Preso no Brasil, mas com raízes firmes aqui: empresário turco-brasileiro é acusado de terrorismo por Erdogan
Naturalizado brasileiro e dono de restaurantes em SP, Mustafa Göktepe é alvo de extradição solicitada pela Turquia; defesa denuncia perseguição política e diz que prisão é ilegal
O empresário Mustafa Göktepe, de 47 anos, foi preso pela Polícia Federal em São Paulo na última quarta-feira (30), por ordem do Supremo Tribunal Federal (STF), atendendo a um pedido de extradição feito pelo governo turco. A detenção causou espanto entre amigos e conhecidos, já que Mustafa é uma figura ativa na vida cultural e econômica da capital paulista: naturalizado brasileiro desde 2012, ele é dono de cinco restaurantes da rede Lahmajun Delícias Turcas, casado com uma brasileira e pai de duas meninas nascidas no Brasil.
Além de empresário, Mustafa também atuou como professor visitante na USP, ensinando a língua turca, e é reconhecido por seu trabalho à frente do Instituto Pelo Diálogo, dedicado à promoção de encontros interculturais e à convivência entre diferentes religiões.
A prisão foi autorizada pelo ministro Flávio Dino, do STF, com base em acusações do governo Erdogan, que o aponta como membro de uma organização terrorista vinculada ao clérigo Fethullah Gülen — ex-aliado de Erdogan e responsabilizado pela tentativa de golpe de 2016 na Turquia. A defesa, no entanto, nega veementemente qualquer ligação criminosa, classificando o pedido de extradição como uma tentativa de perseguição política.
Para o advogado de Mustafa, Beto Vasconcelos (ex-secretário Nacional de Justiça), o processo é ilegal e não há justificativa para a prisão: “Ele é brasileiro naturalizado, mora no país há mais de duas décadas, tem família e uma vida profissional sólida. Não há qualquer risco de fuga”.

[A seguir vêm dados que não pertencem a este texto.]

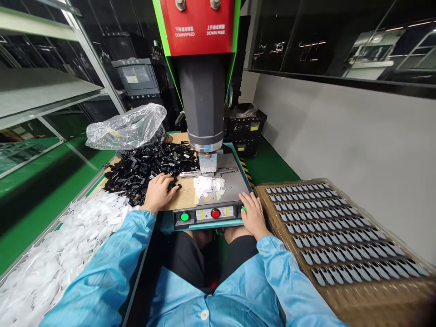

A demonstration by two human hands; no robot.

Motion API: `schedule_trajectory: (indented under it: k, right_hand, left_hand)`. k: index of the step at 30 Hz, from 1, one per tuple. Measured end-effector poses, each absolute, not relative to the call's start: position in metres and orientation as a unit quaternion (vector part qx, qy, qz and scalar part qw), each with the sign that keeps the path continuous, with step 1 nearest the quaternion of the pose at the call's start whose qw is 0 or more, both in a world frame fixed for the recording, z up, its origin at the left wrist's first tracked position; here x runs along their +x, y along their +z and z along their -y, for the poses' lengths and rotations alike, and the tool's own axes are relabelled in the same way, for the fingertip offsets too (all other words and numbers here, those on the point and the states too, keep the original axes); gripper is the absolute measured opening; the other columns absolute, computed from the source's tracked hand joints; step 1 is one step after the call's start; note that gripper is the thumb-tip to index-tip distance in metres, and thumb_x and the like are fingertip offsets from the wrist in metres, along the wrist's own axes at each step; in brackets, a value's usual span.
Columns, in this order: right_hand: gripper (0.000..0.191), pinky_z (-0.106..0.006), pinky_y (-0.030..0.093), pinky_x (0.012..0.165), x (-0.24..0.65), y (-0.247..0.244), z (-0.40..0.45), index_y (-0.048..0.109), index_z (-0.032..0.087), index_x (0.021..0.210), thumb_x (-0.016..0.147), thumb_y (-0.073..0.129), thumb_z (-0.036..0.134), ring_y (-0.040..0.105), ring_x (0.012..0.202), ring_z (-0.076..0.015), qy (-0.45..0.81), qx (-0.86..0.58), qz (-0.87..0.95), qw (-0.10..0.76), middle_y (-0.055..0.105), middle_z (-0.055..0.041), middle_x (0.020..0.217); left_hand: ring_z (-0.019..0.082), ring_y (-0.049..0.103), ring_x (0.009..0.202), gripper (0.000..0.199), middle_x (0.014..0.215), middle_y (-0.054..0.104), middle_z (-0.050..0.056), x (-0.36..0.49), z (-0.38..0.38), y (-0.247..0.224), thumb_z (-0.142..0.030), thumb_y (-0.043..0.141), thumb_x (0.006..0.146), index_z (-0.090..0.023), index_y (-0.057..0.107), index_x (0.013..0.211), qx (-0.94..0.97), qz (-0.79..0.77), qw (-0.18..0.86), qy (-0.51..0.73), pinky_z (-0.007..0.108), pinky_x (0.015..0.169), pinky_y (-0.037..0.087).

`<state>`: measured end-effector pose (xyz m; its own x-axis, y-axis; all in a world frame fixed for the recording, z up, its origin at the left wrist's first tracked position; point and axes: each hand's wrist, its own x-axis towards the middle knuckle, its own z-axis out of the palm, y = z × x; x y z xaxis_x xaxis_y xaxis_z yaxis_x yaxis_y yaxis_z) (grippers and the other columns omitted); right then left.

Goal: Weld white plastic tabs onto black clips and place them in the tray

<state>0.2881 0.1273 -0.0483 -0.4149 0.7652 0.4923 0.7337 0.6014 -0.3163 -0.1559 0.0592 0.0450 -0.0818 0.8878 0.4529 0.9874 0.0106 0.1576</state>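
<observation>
Hand L (158, 192) by blk pcs (150, 163), hand R (253, 212) at btn (243, 209)

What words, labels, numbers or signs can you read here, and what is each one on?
"下降速度調整 DOWNSPEED": left side of the machine's red top.
"上升速度調整 DOWN RISE": right side of it.
Red warning triangle: sticker beside the red button; its words are too small to read.
Grey bin label and yellow labels on the black crates: too small or blurred.
Marks on the cardboard: too faint.
</observation>
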Motion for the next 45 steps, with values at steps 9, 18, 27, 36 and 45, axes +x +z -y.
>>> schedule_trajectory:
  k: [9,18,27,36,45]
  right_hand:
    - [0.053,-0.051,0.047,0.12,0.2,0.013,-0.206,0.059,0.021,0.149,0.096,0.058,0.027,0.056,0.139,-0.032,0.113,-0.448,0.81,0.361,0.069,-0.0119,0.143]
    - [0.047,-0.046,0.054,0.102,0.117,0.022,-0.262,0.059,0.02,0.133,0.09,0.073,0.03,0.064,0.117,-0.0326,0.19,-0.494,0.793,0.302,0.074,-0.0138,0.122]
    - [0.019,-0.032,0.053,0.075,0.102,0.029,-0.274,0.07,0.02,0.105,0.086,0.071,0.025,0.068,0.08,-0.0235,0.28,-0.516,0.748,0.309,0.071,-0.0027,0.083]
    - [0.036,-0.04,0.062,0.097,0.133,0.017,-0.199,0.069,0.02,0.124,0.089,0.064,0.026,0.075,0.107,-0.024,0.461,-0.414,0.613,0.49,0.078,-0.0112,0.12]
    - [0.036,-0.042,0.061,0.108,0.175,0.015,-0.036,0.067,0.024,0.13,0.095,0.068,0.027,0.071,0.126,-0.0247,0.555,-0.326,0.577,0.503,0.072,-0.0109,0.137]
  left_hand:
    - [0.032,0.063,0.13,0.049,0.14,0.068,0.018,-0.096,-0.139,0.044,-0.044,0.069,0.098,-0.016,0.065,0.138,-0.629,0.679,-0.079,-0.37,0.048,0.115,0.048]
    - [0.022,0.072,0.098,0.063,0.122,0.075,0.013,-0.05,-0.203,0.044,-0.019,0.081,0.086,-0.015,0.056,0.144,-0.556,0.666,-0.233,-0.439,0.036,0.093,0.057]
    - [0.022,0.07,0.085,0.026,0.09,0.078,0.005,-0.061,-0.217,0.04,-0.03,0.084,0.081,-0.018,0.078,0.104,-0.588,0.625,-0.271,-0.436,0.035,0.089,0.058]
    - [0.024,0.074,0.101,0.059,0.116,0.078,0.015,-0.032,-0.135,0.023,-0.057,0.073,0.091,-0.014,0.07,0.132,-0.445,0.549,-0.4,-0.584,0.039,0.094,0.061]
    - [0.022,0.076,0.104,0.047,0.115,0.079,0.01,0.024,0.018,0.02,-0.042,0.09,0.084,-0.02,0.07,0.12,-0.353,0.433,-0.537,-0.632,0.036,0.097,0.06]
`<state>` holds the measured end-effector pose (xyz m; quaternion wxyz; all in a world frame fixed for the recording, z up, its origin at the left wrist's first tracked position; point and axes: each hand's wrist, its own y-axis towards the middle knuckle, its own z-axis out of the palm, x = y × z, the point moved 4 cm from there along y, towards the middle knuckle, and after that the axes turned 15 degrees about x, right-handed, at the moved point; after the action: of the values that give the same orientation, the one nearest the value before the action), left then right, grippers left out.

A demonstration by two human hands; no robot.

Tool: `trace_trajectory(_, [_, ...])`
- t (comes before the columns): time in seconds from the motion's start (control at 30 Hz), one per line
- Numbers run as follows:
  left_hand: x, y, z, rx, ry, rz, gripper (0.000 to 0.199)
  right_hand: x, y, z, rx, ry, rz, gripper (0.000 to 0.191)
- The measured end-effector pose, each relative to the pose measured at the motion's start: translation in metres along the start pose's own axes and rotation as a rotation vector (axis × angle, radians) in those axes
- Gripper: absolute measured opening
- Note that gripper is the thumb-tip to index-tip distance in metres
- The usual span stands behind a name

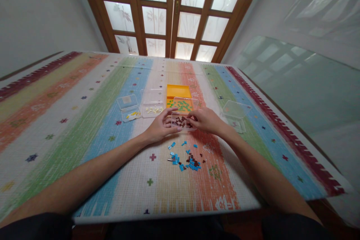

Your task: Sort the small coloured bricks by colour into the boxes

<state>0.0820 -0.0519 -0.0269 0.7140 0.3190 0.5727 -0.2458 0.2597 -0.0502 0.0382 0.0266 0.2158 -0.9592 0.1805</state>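
My left hand [162, 126] grips the left side of a clear plastic box [184, 129], thumb at the near edge and fingers behind. Brown pieces [180, 121] lie inside this box. My right hand [204, 120] is at the box's right side, its fingertips pinched together over the brown pieces; whatever they may hold is too small to make out. Nearer to me, blue pieces [193, 164] and some brown pieces are scattered on the striped tablecloth [135, 180].
Behind the box is an orange case [178, 91] with green pieces [184, 105]. To the left stand open clear boxes with cream pieces [153, 110] and yellow pieces [133, 115]. Another open clear box [236, 108] is at the right, beyond my right wrist.
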Motion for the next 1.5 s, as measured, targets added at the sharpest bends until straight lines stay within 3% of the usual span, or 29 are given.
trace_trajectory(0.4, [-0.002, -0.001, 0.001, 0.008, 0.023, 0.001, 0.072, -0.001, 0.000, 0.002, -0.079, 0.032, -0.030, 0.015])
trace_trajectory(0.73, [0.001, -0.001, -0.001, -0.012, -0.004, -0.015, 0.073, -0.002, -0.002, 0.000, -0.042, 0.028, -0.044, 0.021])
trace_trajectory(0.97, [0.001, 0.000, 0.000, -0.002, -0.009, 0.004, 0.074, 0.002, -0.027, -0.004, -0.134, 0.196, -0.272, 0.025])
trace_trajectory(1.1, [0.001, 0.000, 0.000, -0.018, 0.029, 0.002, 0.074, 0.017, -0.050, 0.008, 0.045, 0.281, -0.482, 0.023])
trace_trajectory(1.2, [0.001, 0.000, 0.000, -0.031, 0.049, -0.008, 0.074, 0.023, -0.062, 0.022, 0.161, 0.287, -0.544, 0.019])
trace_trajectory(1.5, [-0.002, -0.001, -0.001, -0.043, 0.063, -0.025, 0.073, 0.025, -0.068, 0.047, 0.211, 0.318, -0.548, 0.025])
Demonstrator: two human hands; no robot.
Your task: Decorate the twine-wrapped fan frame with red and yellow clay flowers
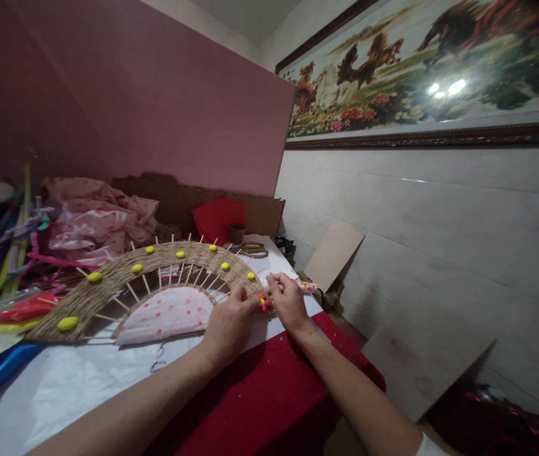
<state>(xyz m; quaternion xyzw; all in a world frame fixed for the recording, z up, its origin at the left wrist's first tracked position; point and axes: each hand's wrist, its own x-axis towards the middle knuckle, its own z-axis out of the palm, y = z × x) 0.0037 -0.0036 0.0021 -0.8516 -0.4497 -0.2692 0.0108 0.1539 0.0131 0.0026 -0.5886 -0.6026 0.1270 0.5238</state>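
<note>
A fan-shaped frame of woven brown twine (pixel 121 277) with wooden sticks and yellow oval pieces (pixel 94 277) lies on the table. Pink-dotted white cloth (pixel 167 313) fills its inner half circle. My left hand (pixel 232 320) is closed at the frame's right end, its fingertips beside a small red and yellow cluster (pixel 264 302). Just right of that cluster, my right hand (pixel 288 301) is pinched, and what its fingers hold is too small to name. The two hands are close together but apart.
Scissors (pixel 254 249) and a brown cup (pixel 237 233) stand behind the frame, near red paper (pixel 219 218). Crumpled pink cloth (pixel 101 215), pipe cleaners (pixel 17 240) and plastic packets (pixel 22 305) lie left. Red cloth (pixel 250 392) covers the near table edge.
</note>
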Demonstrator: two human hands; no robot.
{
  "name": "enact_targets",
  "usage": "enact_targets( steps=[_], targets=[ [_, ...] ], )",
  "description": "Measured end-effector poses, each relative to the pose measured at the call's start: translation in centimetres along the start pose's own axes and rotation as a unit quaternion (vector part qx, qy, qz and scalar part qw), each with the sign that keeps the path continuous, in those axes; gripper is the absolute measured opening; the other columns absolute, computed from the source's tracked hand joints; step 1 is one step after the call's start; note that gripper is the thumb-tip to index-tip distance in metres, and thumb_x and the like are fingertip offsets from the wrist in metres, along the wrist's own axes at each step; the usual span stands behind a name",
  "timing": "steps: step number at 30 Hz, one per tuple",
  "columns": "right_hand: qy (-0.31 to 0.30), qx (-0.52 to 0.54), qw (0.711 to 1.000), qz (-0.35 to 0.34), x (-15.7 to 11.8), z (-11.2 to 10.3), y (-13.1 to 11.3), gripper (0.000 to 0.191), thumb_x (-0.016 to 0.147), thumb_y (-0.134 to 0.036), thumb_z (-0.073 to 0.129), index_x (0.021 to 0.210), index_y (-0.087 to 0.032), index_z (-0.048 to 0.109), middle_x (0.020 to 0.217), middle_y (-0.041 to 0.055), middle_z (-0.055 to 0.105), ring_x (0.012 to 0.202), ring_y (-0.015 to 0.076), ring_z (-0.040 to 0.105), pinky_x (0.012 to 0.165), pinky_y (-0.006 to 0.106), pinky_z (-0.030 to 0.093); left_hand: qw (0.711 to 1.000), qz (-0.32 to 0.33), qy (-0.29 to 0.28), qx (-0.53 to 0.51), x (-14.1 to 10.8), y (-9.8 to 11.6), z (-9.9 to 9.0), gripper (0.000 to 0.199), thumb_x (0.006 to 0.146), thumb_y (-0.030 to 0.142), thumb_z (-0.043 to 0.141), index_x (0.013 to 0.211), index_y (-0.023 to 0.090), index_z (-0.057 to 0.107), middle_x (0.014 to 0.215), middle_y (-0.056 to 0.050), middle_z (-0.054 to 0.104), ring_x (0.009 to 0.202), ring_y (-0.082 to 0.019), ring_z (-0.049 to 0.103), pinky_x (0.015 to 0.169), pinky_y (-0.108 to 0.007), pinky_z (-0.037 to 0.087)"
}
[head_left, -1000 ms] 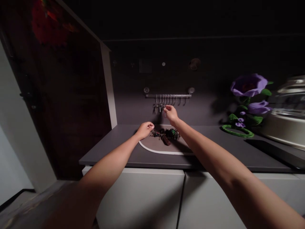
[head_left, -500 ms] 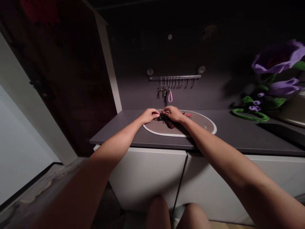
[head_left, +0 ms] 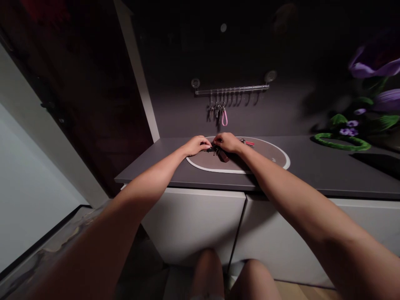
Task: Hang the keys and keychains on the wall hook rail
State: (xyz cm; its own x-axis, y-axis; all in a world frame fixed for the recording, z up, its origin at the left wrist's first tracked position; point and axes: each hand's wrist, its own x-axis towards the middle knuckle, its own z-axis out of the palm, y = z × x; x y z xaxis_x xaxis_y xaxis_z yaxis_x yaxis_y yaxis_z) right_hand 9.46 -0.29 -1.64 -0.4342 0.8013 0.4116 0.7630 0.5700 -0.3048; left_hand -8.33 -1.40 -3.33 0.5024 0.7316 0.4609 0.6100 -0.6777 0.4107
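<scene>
A dark bunch of keys [head_left: 215, 150] lies on an oval brown mat with a white border [head_left: 215, 170]. A brown fob [head_left: 223, 156] sits at its near side. My left hand [head_left: 197, 145] rests at the mat's left edge, its thumb and fingers pinched on the left end of the bunch. From the other side my right hand [head_left: 228, 142] comes down on it with bent fingers closed at the keys. The fingertips are small and partly hidden, so which key each grips cannot be made out. Right of that hand lies another key set with a red tag [head_left: 249, 143].
On the wall behind, a clear rail with hooks [head_left: 233, 90] carries several keys and a pink loop strap [head_left: 224, 117]. Purple flowers with a green ring [head_left: 342, 141] stand on the dark counter [head_left: 306, 166] at right. White cabinet doors [head_left: 200, 221] are below.
The view has shifted, so the rail and mat appear higher. My hands stay at the keys, with the left fingertips a little closer to the right ones.
</scene>
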Motion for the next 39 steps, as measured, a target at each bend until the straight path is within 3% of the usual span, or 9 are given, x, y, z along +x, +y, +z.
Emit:
enact_targets(
  steps=[13,23,33,39],
  targets=[
    [-0.013,-0.035,0.999,-0.016,0.6,0.4,0.3,0.013,0.074,-0.019,0.06,0.081,-0.019,0.071,0.081,0.0052,0.069,0.077,0.0165,0.06,0.069,0.021,0.038,0.999,-0.018,0.048,0.004,0.4,-0.3,0.2,0.015,0.075,0.024,0.054,0.072,0.013,0.064,0.076,-0.002,0.062,0.074,-0.012,0.054,0.073,-0.024,0.04],
    [-0.003,-0.046,0.999,-0.025,0.2,-0.1,-0.5,0.017,0.077,-0.016,0.054,0.085,-0.017,0.069,0.086,0.0063,0.069,0.077,0.0162,0.059,0.068,0.021,0.038,0.988,-0.059,0.118,-0.075,0.4,-0.3,0.0,0.017,0.077,0.028,0.052,0.073,0.012,0.059,0.063,0.001,0.056,0.06,-0.009,0.047,0.061,-0.021,0.037],
    [0.042,0.045,0.996,-0.06,-0.4,-0.7,-1.6,0.022,0.08,-0.024,0.052,0.097,-0.018,0.065,0.097,0.0057,0.066,0.086,0.0158,0.058,0.077,0.023,0.039,0.938,-0.118,0.166,-0.281,0.6,-0.4,0.2,0.029,0.073,0.041,0.06,0.077,0.012,0.055,0.061,0.001,0.053,0.055,-0.006,0.045,0.051,-0.018,0.035],
    [0.055,0.057,0.995,-0.062,-0.6,-0.8,-1.9,0.023,0.081,-0.027,0.049,0.095,-0.016,0.063,0.09,0.0047,0.066,0.077,0.0138,0.056,0.071,0.023,0.039,0.908,-0.112,0.164,-0.369,0.6,-0.1,0.2,0.037,0.065,0.046,0.067,0.075,0.012,0.056,0.063,0.002,0.053,0.056,-0.005,0.046,0.049,-0.017,0.035]
  ],
)
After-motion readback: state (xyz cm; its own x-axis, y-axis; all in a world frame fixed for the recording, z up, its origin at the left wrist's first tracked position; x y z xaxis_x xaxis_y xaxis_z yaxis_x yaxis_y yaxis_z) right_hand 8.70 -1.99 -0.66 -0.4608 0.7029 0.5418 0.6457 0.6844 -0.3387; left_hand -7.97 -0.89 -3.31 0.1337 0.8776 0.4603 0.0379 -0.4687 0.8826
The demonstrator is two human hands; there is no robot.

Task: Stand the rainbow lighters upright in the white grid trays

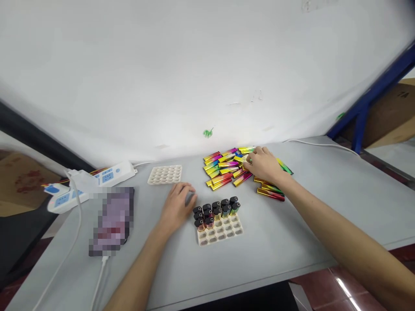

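Observation:
A white tray (221, 236) with oval slots stands at the middle of the grey table. Several black-topped cylinders (217, 212) with coloured, see-through lower parts fill its back and left slots. Just left of them is my left hand (178, 203), its fingers curled; any small thing within them cannot be made out. My right hand (262, 163) reaches into the pile of shiny yellow, red, purple and green tubes (222, 178) behind the tray, fingers bent down on the tubes. What its fingertips grip is hidden.
A second white slotted tray (164, 174) lies at the back left. Further left are a white power strip (113, 173), a blurred-out phone (113, 218) and white cables (77, 216). The white wall (194, 86) rises behind; a blue metal frame (360, 125) stands right.

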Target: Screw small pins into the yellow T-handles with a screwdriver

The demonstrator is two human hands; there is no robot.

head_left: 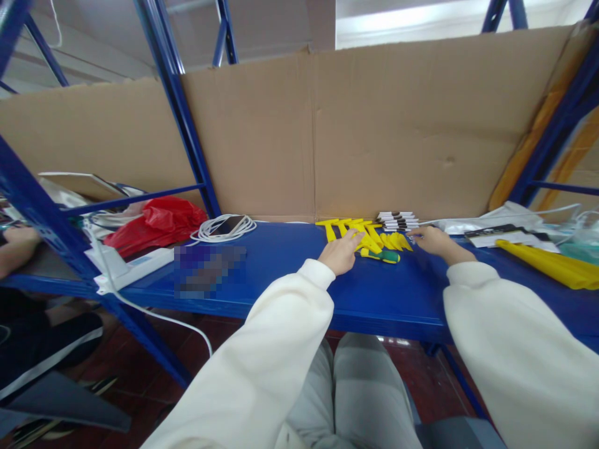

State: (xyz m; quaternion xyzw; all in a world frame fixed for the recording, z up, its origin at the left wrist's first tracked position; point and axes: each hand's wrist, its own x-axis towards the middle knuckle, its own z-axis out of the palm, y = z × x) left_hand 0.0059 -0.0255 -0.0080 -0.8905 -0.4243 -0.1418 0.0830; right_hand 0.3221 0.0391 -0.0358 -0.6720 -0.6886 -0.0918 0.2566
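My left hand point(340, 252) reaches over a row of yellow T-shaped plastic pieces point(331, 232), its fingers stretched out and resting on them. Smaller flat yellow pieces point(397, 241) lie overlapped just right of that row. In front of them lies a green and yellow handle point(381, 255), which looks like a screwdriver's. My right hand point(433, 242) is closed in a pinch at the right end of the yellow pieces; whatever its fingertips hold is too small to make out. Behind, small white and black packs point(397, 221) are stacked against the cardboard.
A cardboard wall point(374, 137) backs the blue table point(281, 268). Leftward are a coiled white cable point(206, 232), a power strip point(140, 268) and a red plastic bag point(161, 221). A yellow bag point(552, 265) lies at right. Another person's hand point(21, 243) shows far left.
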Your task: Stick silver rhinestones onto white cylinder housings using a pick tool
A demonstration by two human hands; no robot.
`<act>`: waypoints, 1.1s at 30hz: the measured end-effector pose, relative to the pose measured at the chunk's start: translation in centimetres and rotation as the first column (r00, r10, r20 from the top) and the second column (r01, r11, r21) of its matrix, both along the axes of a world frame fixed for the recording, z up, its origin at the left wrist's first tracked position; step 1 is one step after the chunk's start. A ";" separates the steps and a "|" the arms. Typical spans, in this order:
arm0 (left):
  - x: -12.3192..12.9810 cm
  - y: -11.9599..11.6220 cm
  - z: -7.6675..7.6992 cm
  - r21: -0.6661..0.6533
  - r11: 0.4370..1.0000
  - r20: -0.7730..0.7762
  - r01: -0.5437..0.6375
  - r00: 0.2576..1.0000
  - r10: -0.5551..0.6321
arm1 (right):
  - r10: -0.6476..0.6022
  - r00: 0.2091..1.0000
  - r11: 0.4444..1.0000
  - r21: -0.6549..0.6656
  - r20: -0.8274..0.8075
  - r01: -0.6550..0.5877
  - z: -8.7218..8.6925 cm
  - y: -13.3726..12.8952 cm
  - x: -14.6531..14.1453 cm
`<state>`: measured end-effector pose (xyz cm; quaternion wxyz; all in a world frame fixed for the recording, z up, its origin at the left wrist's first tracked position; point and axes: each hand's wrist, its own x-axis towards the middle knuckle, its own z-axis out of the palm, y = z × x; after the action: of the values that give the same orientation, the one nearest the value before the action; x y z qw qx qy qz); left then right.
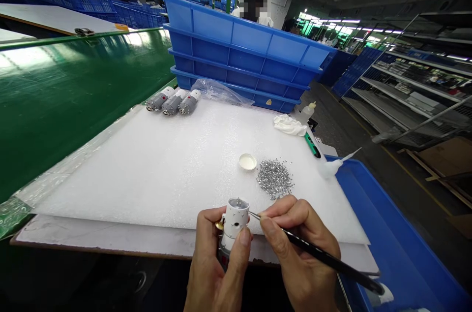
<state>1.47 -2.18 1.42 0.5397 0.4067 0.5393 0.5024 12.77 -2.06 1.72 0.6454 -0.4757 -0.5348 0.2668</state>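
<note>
My left hand [218, 263] is wrapped round a white and grey cylindrical part [236, 221], held upright at the front edge of the board. Small dark marks dot its white wall, and a brass-coloured piece shows on its left side. In my right hand [300, 248] is a slim black pen-like tool [324, 255], gripped like a pencil. Its thin metal tip meets or nearly meets the part's upper right side. Beyond my hands lie a pile of tiny silvery pieces [275, 177] and a small round dish [247, 162] with whitish contents.
Three similar grey-and-white cylinders [173, 102] lie at the back left beside clear plastic film [217, 91]. Stacked blue crates [239, 51] stand behind. At right are a crumpled white cloth [290, 125], a green-and-black tool [312, 145], a thin-nozzled bottle [332, 168] and a blue bin [401, 253].
</note>
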 end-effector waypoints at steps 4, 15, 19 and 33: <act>0.2 0.0 -0.2 0.094 0.993 -0.201 -0.076 0.975 0.094 | -0.016 0.999 1.000 0.005 0.034 0.016 -0.3 -0.3 -0.5; -1.1 1.2 -1.0 0.219 0.975 -0.468 -0.040 0.872 0.141 | -0.214 0.975 0.976 -0.055 -0.053 0.211 -0.9 -0.9 -2.6; -1.4 1.5 -1.3 0.262 0.965 -0.540 0.011 0.830 0.137 | -0.215 0.973 0.976 -0.009 0.085 0.217 -0.6 -0.7 -2.4; -1.9 1.8 -1.7 0.263 0.961 -0.602 0.088 0.793 0.093 | -0.210 0.978 0.977 -0.046 -0.014 0.209 -1.2 -0.8 -2.8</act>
<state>-0.42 -0.41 -0.29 0.2742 0.6174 0.6088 0.4159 10.01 -2.91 0.51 0.6643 -0.5409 -0.4696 0.2136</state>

Mustafa chegou ao Brasil em 2004, depois de enfrentar perseguições por sua ligação com o movimento Hizmet, liderado por Gülen — que faleceu recentemente nos EUA, onde vivia em exílio. Em uma homenagem nas redes sociais, Mustafa declarou: “Milhões, como eu, foram inspirados pelos ideais de Fethullah Gülen. Que eu seja seu vizinho no além”.
A ordem de prisão partiu da Justiça turca em abril deste ano, acusando o empresário de um crime cometido em 2017, com validade legal até 2029. O STF entendeu que há “dupla tipicidade”, ou seja, os atos atribuídos a ele também são enquadráveis como crime no Brasil, segundo a Lei de Organizações Criminosas.
A defesa, porém, argumenta que o governo turco tenta usar mecanismos legais internacionais para fins políticos e ideológicos. “Essa é mais uma tentativa de Erdogan exportar sua repressão”, afirma Vasconcelos, que pretende entrar com pedido para revogar a prisão e impedir a extradição.
A decisão de Dino ocorre em meio a crescentes críticas sobre o papel do Brasil na cooperação com regimes autoritários em casos que envolvem exilados políticos e dissidentes.